I wanted to share a recipe for this delicious Spaghetti Squash because it’s such a great dish and yet it’s so quick to make. It makes a great side dish for your Thanksgiving or Christmas dinner but versatile enough for an all year-round dish. We make this every few weeks or so, in fact, I have just baked the squash last night, placed it in the fridge and now I know I can make a great side dish to our dinner in a matter of minutes!
So that’s why I was reminded to share this recipe here with you. (If you’re a regular visitor to the blog, you’ve probably seen it in my Thanksgiving recipe eBook – but it has not been live on the blog where it has easier access and a chance for you to share it with your friends on Facebook and/or Pinterest ;)

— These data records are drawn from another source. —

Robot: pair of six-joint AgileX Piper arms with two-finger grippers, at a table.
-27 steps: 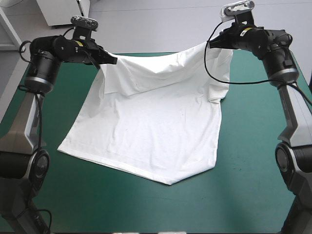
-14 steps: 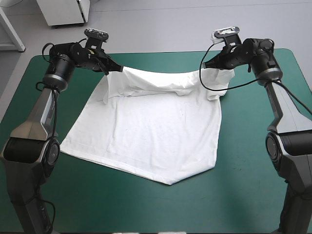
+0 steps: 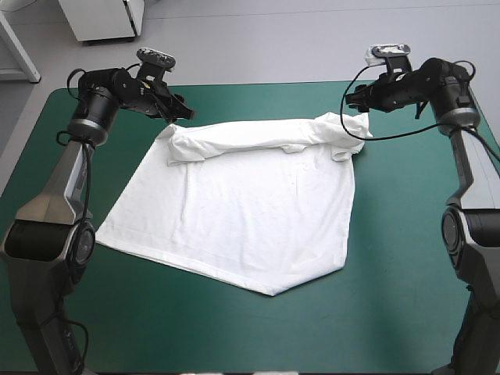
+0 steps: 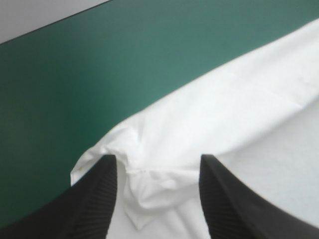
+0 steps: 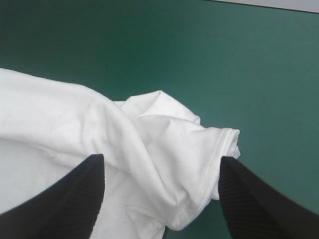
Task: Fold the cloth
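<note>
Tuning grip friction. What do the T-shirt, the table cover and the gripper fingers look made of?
T-shirt: thin soft knit, probably cotton, matte white; it drapes in soft folds and has a stitched sleeve hem.
Cover: teal-green, smooth and matte, no weave visible; cloth or mat, can't tell.
Fingers: black, matte, finely ribbed; likely rubber or moulded plastic.

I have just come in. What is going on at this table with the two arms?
Two robot arms are working on a white T-shirt on the teal-green table. The T-shirt lies spread out, mostly flat, but its far edge is bunched in a rumpled ridge. The left gripper and the right gripper each hang over one far corner of it, fingers open, holding nothing. No fold is made yet.
</note>
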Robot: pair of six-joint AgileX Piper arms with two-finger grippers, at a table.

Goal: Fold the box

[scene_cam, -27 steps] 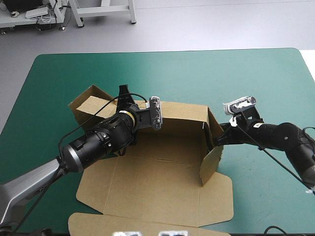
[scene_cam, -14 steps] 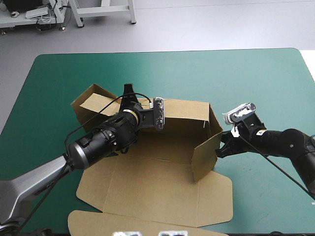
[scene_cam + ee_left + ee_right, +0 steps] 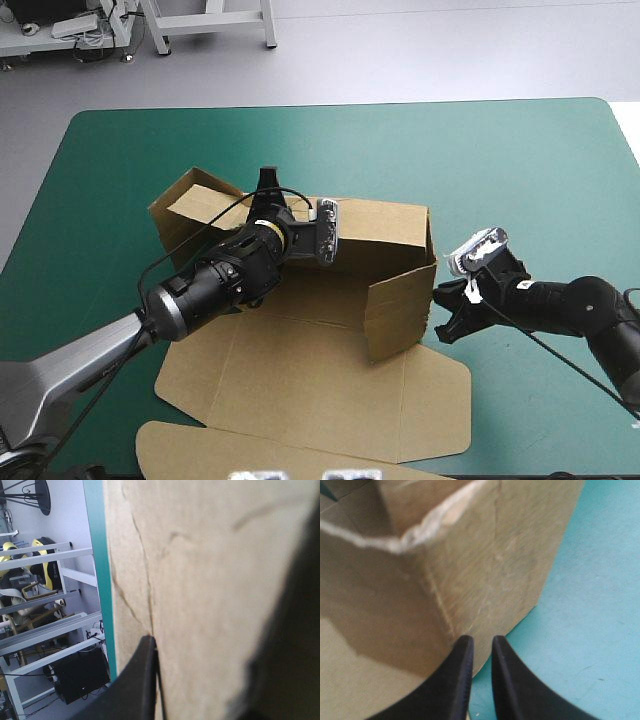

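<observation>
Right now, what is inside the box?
Inside the box, only bare brown floor shows. The left arm covers its left part, so anything under it cannot be seen.

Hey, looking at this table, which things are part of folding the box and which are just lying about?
Part of the job: box, left gripper at its back wall, right gripper at its side flap.
Lying about: only the table underneath.
</observation>
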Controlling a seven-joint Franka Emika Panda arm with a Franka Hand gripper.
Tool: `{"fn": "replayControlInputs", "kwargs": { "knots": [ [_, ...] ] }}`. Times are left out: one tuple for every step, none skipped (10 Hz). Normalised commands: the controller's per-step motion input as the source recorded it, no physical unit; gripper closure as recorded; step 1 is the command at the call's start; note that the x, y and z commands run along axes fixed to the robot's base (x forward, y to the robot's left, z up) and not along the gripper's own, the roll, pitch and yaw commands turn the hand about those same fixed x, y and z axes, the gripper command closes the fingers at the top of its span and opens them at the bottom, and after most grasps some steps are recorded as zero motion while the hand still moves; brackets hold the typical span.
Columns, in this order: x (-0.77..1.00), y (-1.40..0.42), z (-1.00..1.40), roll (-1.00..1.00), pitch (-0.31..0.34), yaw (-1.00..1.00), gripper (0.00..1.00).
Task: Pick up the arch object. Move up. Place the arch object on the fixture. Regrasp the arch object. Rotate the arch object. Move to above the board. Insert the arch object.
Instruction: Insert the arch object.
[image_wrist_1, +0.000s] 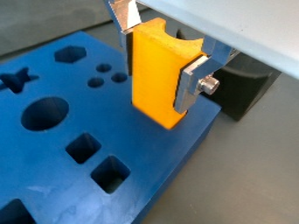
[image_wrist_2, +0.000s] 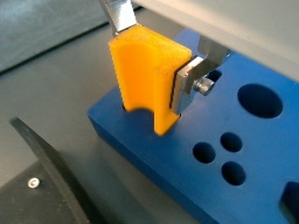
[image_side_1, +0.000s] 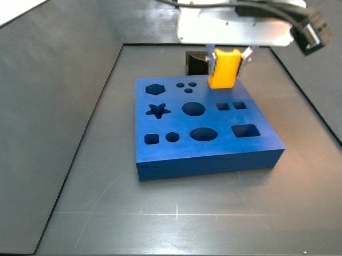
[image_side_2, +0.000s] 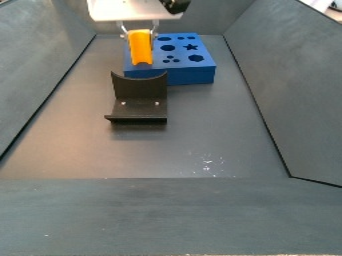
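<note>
Gripper (image_wrist_1: 163, 48) clamping arch object (image_wrist_1: 160, 77) over board (image_wrist_1: 70, 131) edge.

Gripper (image_side_1: 227, 50) clamping the arch object (image_side_1: 225, 68) over the board's (image_side_1: 201, 140) far edge; fixture (image_side_2: 138, 96) stands just beside that edge; surrounding floor open.

Gripper (image_side_2: 139, 36) gripping arch object (image_side_2: 139, 49)

No readable text or labels, seemingly, anywhere.
</note>
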Motion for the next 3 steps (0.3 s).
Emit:
{"fn": "replayControlInputs", "kwargs": {
  "knots": [
    [0.05,0.00,-0.55,0.00,-0.076,0.00,1.00],
    [0.03,0.00,-0.52,0.02,-0.067,0.00,1.00],
    [0.00,0.00,0.00,0.00,0.000,0.00,1.00]
  ]
}}
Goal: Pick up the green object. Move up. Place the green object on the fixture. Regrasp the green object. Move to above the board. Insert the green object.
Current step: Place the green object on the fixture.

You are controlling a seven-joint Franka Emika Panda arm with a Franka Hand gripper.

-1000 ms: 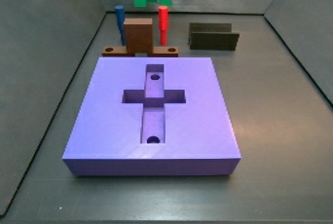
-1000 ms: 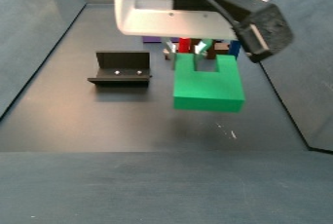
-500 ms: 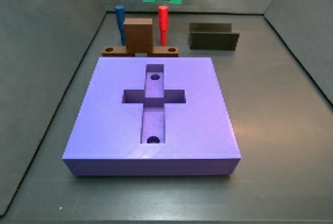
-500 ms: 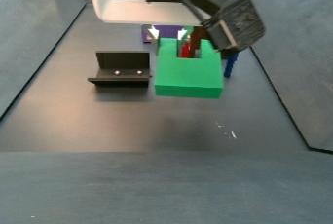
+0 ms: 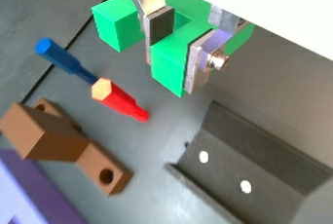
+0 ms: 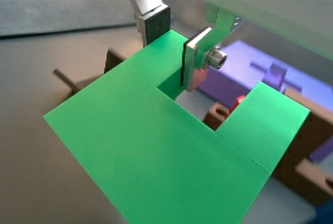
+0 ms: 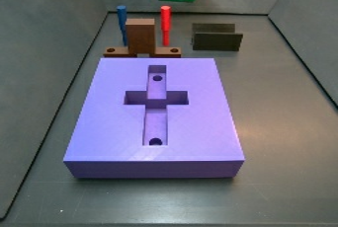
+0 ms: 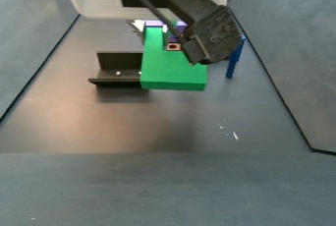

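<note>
White-bodied gripper [image 5: 178,40]; silver plate fingers [image 5: 204,60]; black cable

A brown block [image 7: 136,39] holds an upright blue peg [image 7: 122,20] and red peg [image 7: 166,20].

Green object [image 8: 174,65] held aloft under gripper [image 8: 175,41], just right of fixture [image 8: 120,71], overlapping fixture's right end in picture. Fingers mostly hidden behind dark wrist camera housing. Fixture on dark floor, upright wall toward rear. Blue peg [image 8: 233,61] right of green object, partly hidden.
</note>
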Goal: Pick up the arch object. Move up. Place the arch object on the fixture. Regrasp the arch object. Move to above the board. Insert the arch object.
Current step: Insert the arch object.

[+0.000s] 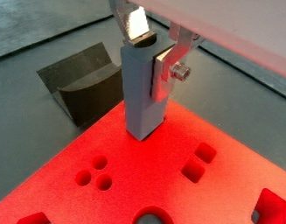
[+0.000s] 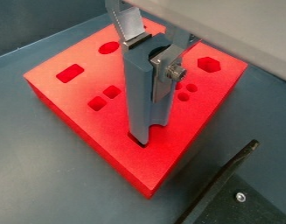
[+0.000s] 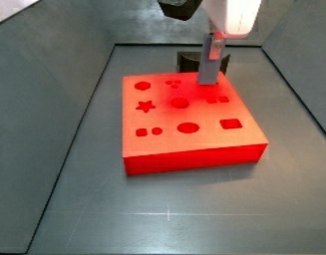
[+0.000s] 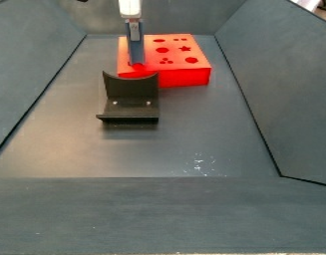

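The arch object is a slim blue-grey block, held upright between the silver fingers of my gripper, which is shut on its upper part. Its lower end touches the red board near the corner closest to the fixture, where a dark slot edge shows around its foot. In the other wrist view the arch object stands in the gripper over the board. In both side views the arch object stands at the board's edge, next to the fixture.
The board carries darker recesses: a star, circles and a rectangle. Grey sloping walls surround the dark floor. A dark edge of the fixture lies beside the board.
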Available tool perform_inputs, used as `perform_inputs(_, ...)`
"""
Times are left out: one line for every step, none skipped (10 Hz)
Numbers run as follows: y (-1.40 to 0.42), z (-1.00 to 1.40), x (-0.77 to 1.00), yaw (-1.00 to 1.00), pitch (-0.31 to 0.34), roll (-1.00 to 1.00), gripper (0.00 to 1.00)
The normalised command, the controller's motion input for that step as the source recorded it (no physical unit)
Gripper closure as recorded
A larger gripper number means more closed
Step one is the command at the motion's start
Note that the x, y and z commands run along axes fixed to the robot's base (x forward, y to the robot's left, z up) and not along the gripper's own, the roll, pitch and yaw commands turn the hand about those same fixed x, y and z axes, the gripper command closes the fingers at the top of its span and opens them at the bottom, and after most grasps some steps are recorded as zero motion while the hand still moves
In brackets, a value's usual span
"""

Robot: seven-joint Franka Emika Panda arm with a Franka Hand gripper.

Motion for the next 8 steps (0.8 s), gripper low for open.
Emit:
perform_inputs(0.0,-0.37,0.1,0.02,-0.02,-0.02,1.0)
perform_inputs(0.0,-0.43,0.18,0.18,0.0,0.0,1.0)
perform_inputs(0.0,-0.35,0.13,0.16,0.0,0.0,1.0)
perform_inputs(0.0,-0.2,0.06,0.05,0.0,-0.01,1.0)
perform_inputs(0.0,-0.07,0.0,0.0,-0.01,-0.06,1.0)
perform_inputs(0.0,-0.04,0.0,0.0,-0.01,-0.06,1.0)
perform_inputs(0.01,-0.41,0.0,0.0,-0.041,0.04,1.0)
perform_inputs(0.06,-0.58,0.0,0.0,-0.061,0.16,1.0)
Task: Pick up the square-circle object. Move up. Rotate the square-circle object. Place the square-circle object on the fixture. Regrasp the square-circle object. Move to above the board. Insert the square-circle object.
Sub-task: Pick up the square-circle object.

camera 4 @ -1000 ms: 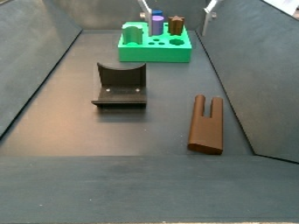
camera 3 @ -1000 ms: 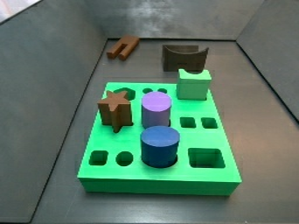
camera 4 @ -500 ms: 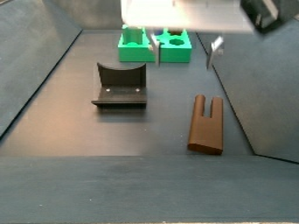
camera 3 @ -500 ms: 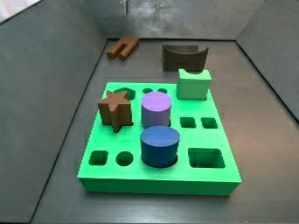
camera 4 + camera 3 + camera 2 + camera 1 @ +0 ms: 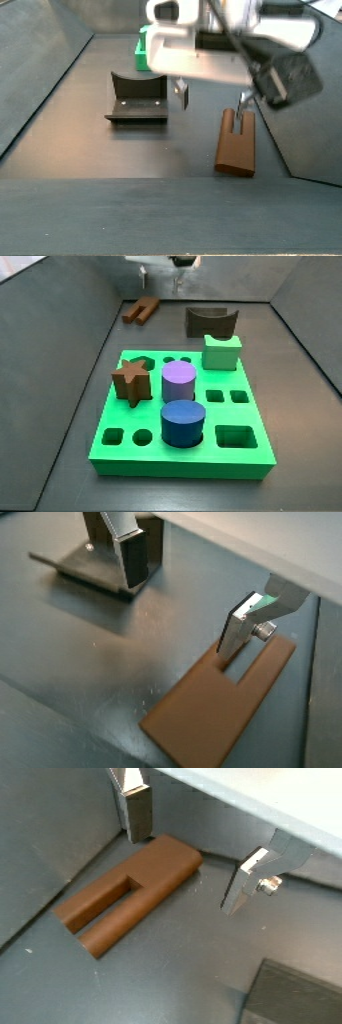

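Observation:
The square-circle object (image 5: 237,143) is a reddish-brown slim block with a slot cut in one end, lying flat on the grey floor near a side wall. It shows in both wrist views (image 5: 128,895) (image 5: 225,704) and far back in a side view (image 5: 140,309). My gripper (image 5: 211,100) hangs open just above the floor, over the object's end nearest the board. Nothing sits between the fingers (image 5: 138,815) in either wrist view (image 5: 239,627). The dark fixture (image 5: 136,97) stands beside the gripper (image 5: 160,268). The green board (image 5: 241,456) is partly hidden behind the gripper in a side view.
On the board stand a brown star peg (image 5: 131,382), a purple cylinder (image 5: 179,382), a blue cylinder (image 5: 183,422) and a pale green block (image 5: 222,351). Sloping grey walls close in the floor on both sides. The fixture (image 5: 78,567) shows behind one finger.
The gripper has come down and away from the board toward the square-circle object. It now hangs low over that object's end. The pieces have not moved.

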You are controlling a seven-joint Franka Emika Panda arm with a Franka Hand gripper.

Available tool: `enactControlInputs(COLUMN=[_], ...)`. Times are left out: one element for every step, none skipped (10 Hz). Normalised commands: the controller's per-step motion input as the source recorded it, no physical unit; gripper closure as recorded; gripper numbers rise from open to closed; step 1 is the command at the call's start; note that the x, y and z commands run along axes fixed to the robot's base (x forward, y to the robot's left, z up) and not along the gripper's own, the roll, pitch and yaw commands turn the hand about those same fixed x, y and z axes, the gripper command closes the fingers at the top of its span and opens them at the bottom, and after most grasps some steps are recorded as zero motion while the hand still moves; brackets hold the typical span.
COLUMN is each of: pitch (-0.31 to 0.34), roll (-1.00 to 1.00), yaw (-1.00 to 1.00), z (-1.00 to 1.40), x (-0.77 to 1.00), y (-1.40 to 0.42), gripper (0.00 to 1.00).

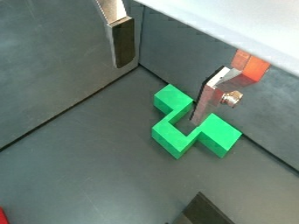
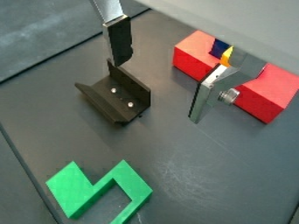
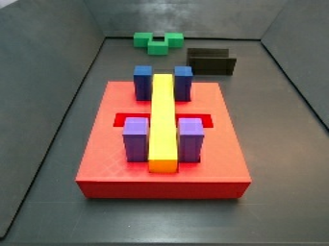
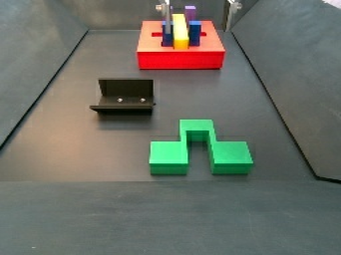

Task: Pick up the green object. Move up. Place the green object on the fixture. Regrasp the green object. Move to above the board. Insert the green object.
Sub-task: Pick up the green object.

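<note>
The green object (image 4: 197, 149) lies flat on the dark floor, apart from everything else; it also shows in a side view (image 3: 160, 40) and in both wrist views (image 1: 191, 122) (image 2: 93, 192). The fixture (image 4: 124, 97) (image 2: 117, 98) (image 3: 213, 63) stands bare a short way from it. The red board (image 3: 164, 144) (image 4: 180, 52) (image 2: 233, 74) sits at the other end of the bin. My gripper (image 1: 160, 92) (image 2: 159, 89) hangs open above the floor, with nothing between its silver fingers (image 1: 121, 39). It touches neither the green object nor the fixture.
On the board lie a long yellow bar (image 3: 162, 120), blue blocks (image 3: 142, 81) and purple blocks (image 3: 137, 139). Sloping grey bin walls (image 4: 47, 70) enclose the floor on all sides.
</note>
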Motion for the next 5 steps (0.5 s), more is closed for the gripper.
enactControlInputs(pitch=[-0.030, -0.014, 0.000, 0.051, 0.106], roll=[0.00, 0.00, 0.00, 0.00, -0.02], yaw=[0.02, 0.01, 0.00, 0.00, -0.01], z=[-0.02, -0.01, -0.05, -0.15, -0.09], x=[-0.02, 0.00, 0.00, 0.28, 0.33], y=[0.00, 0.00, 0.00, 0.19, 0.52], gripper=[0.00, 0.00, 0.00, 0.00, 0.00])
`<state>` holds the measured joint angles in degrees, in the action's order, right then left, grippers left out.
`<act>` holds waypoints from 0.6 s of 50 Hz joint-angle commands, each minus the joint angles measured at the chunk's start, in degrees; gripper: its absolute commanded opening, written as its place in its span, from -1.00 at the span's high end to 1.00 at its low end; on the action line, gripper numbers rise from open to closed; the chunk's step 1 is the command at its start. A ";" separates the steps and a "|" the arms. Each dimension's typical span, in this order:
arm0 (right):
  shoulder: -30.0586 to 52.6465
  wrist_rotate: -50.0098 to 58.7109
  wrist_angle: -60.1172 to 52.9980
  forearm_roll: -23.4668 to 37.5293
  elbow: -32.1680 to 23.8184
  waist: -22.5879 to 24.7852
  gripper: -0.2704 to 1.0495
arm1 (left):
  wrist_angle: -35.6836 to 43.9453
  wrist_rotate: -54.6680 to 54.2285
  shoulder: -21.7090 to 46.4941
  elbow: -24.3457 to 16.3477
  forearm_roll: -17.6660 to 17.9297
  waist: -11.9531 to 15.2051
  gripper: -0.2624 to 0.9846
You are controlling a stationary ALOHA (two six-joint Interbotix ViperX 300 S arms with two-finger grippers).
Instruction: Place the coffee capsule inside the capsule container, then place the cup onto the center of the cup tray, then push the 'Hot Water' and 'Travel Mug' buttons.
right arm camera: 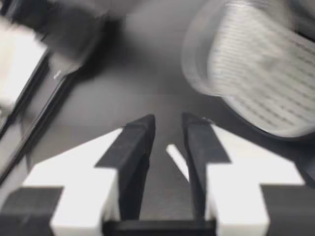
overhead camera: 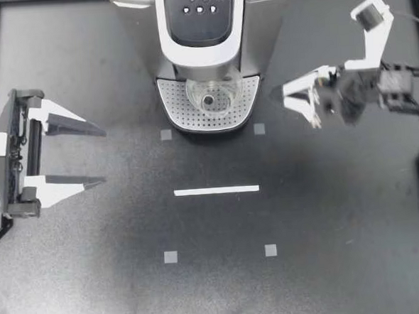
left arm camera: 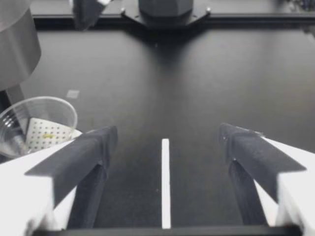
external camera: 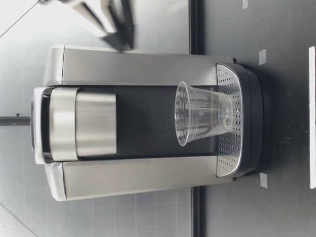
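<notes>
Top view shows the cup (overhead camera: pixel 209 96) on the coffee machine's cup tray (overhead camera: pixel 174 106), left gripper (overhead camera: pixel 105 158) jaws wide apart, right gripper (overhead camera: pixel 280 94) jaws nearly together.

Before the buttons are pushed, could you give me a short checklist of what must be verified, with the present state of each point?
1. Cup upright on the cup tray, about central: ok.
2. Capsule inside its container: cannot tell; no capsule shows in any view.
3. Button panel uncovered from above: ok.
4. Right gripper empty, fingers close together, beside the coffee machine: ok.
5. Left gripper open, empty, apart from the machine: ok.
</notes>
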<state>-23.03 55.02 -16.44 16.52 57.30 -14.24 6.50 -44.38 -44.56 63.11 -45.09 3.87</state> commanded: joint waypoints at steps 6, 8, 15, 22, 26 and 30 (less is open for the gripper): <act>-1.49 -0.18 -10.11 12.83 -0.62 2.90 0.00 | 0.70 0.09 -0.09 -2.37 1.32 1.23 -0.63; -1.49 -0.26 -11.69 15.73 -0.62 3.25 0.00 | 1.14 0.09 0.00 -2.55 1.67 1.67 -0.62; -2.11 -0.70 -12.74 25.31 -1.23 3.52 0.01 | 4.31 0.09 0.00 -2.72 2.02 2.55 -0.46; -4.75 -4.75 -5.98 27.86 -2.29 3.96 0.05 | 6.50 0.09 0.53 -2.72 2.37 2.81 -0.25; -7.65 -8.26 0.00 27.86 -3.08 5.10 0.06 | 6.77 0.09 0.88 -2.81 2.46 2.81 -0.18; -11.25 -11.25 5.80 27.51 -3.43 7.03 0.06 | 6.94 0.18 1.05 -2.99 2.55 2.81 -0.16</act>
<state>-30.94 45.35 -14.77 44.30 55.72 -9.05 12.83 -44.30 -43.42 62.05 -42.71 6.42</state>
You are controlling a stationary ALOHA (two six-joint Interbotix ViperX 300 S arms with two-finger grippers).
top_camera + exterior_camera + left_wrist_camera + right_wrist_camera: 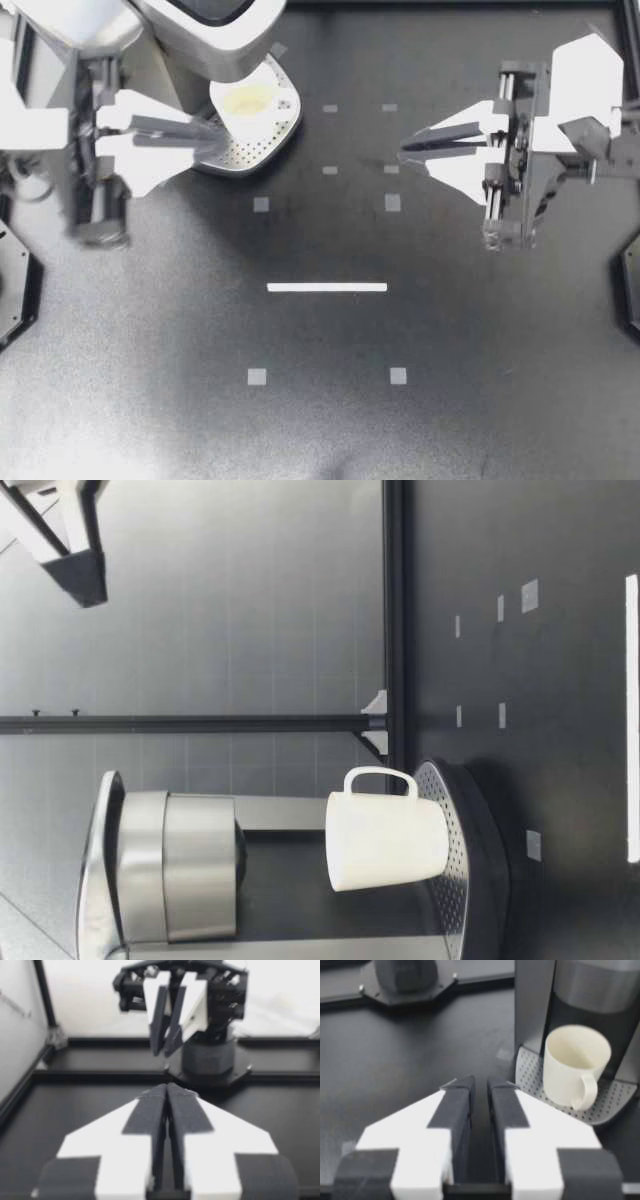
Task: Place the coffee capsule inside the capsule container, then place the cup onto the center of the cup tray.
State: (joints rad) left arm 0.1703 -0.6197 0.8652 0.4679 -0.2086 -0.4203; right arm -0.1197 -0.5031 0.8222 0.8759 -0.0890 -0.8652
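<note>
Left gripper (220, 138) fingers pressed together, empty, tips just beside cup (250, 100). Right gripper (403, 150) narrowed to slit, empty, well apart, leaving room. Cup upright on cup tray (265, 152); I judge placement done. Capsule unseen.

One cup (248, 100). One cup tray (250, 155). One coffee machine (200, 25). Two hands: left hand (215, 135), right hand (403, 149). One white strip (327, 287) on table (330, 430). Eight grey squares (261, 204) on open table.
</note>
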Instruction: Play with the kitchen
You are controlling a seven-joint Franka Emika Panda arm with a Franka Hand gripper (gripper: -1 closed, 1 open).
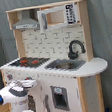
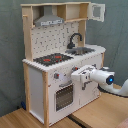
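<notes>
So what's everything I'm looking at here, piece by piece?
White and light-wood toy play kitchen: one, standing on the wooden floor, before a grey curtain.
Black stovetop with red rings: one, on the counter at the first exterior view's left.
Black curved faucet: one, behind the sink.
Grey metal sink: one, set in the counter beside the stovetop.
Grey hood: one, above the stovetop.
White microwave-style cabinet: one, upper shelf.
Oven door with window: one, front, below the stovetop.
Grey curtain: backdrop.
White robot arm: one, reaching toward the kitchen's front.
Hand: one, white, by the front panel near the oven.
</notes>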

Spaghetti Squash is this amazing squash variety that when baked, its inner flesh falls away in strands like spaghetti with just a slight pull of a fork. Amazing! ;)
It makes a great naturally gluten-free variation to spaghetti and it’s super healthy!
Nutrition of Spaghetti Squash:
- Folic Acid
- Vitamin A
low in calories (42 cal per 1 cup)
SPAGHETTI SQUASH WITH TOASTED PINE NUTS
gluten free, dairy free, vegan, paleo, low carb
- 1 large Spaghetti Squash (that’s the real name of this squash here in Canada, but it may also be called Vegetable Spaghetti or Noodle Squash)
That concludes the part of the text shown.